Bertrand Tavernier était impliqué depuis dix ans dans le monde du cinéma. Dans ses critiques (il collabore avec toutes les principales revues, de Positif aux Lettres françaises), il soutient des œuvres américaines sous-estimées à ses yeux, notamment pour leur portée politique ; contrairement à beaucoup de ses contemporains (mais comme Truffaut), il ne voit pas dans Hollywood qu'une machine à entertainment. Il se focalise sur ses productions en mesure d'éveiller une conscience politique (notamment sur le génocide des Indiens d'Amérique) et se passionne pour ses westerns. Tavernier est aussi directement actif en tant que professionnel, comme assistant-réalisateur, attaché presse et ponctuellement, acteur (Tout peut arriver de Labro). Il passe à la mise en scène dès 1964 en contribuant au film à sketches Les baisers.
Puis en 1974, il réalise son premier long-métrage avec L'Horloger de Saint Paul, adaptation d'un roman de Simenon (L'Horloger d'Everton). Tavernier déplace le lieu de l'action du Connecticut à Lyon, la ville où il a grandit. Il met beaucoup 'de lui' dans ce film et certaines répliques se confondent avec ses paroles ordinaires. Sorti sous l'ère Pompidou, peu avant sa fin prématurée (mort du Président le moins marquant de la Ve République dans l'imaginaire collectif – mais dont les mesures ne sont pas si innocentes), L'Horloger de Saint Paul dénonce ardemment les mœurs de cette France pompidolienne. L'éclat ou la lourdeur magnifique de la France gaulliste ne sont plus là, mais leurs résidus ont vilaine mine. Ce qui horripile le plus ce trentenaire derrière la caméra, c'est l'abrutissement d'un pays, la médiocrité et la mesquinerie de ses normes, le cynisme mou et apathique d'un peuple.
L'Horloger de Saint Paul annonce bien la carrière d'un cinéaste au style libéré et réaliste, politiquement penché à gauche ; il annonce aussi qu'on ne saurait limiter Tavernier à une telle mise en boîte, pour ses qualités bien sûr mais surtout en raison d'une tournure inimitable. L'approche des personnages fait souvent l'intérêt essentiel des films de Tavernier, leur originalité profonde et indicible, allant jusqu'à donner de l'allant et parfois du crédit à des postures outrancières (Le Juge et l'assassin). C'est frappant ici, notamment au travers de Michel Descombes (Philippe Noiret – futur antihéros de Coup de torchon), lui-même passivement englué par cette France morose et bien-pensante, décidant de soutenir son fils criminel malgré l'absence d'espoir sur son cas. Dans la scène d'ouverture, il surjoue discrètement le 'beauf' avec les autres ; en société, il tient son rôle avec un flegme efficace jusque-là.

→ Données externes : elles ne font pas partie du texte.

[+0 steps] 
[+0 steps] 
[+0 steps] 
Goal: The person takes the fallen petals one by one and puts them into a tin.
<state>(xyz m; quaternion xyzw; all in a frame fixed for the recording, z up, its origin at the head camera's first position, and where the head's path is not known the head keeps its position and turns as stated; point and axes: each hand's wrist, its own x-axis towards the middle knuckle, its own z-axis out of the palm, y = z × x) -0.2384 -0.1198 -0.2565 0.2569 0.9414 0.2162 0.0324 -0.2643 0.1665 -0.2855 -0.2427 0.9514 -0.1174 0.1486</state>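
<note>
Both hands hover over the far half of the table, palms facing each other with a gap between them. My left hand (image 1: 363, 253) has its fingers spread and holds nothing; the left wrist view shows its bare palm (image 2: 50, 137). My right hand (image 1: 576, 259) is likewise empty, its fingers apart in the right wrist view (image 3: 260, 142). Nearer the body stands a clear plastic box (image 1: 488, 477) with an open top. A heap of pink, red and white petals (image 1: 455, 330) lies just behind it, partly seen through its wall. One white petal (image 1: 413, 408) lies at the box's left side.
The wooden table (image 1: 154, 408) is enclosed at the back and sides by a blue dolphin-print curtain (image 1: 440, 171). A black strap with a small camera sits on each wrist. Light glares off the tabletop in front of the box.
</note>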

Maintenant il rejoint en esprit et en action son ami syndicaliste, celui qui verbalisera le compte-rendu général : on étouffe dans cette France hypocrite, riche mais fatiguée, sans élans et condescendante ! D'ailleurs c'est le trouble à l'ordre public plus que le meurtre (d'un milicien d'extrême-droite – autre barrière à la léthargie et au conformisme, donc en somme un bon débarras pour le peuple pompidolien) qui fait de ce jeune voyou un ennemi public, vaguement diabolisé (dans la mesure du raisonnable). L'Horloger de Saint Paul est un procès de la société de l'indifférence, pas seulement de la société de consommation. Les idéaux gauchistes (type maoïsme) ou post-soixante-huitards circulent, mais seuls les cris d'injustice sont adoubés clairement, le discours étant dans la filiation de la gauche sociale hexagonale classique, celle où on cite Victor Hugo et dédie son œuvre à Jacques Prévert.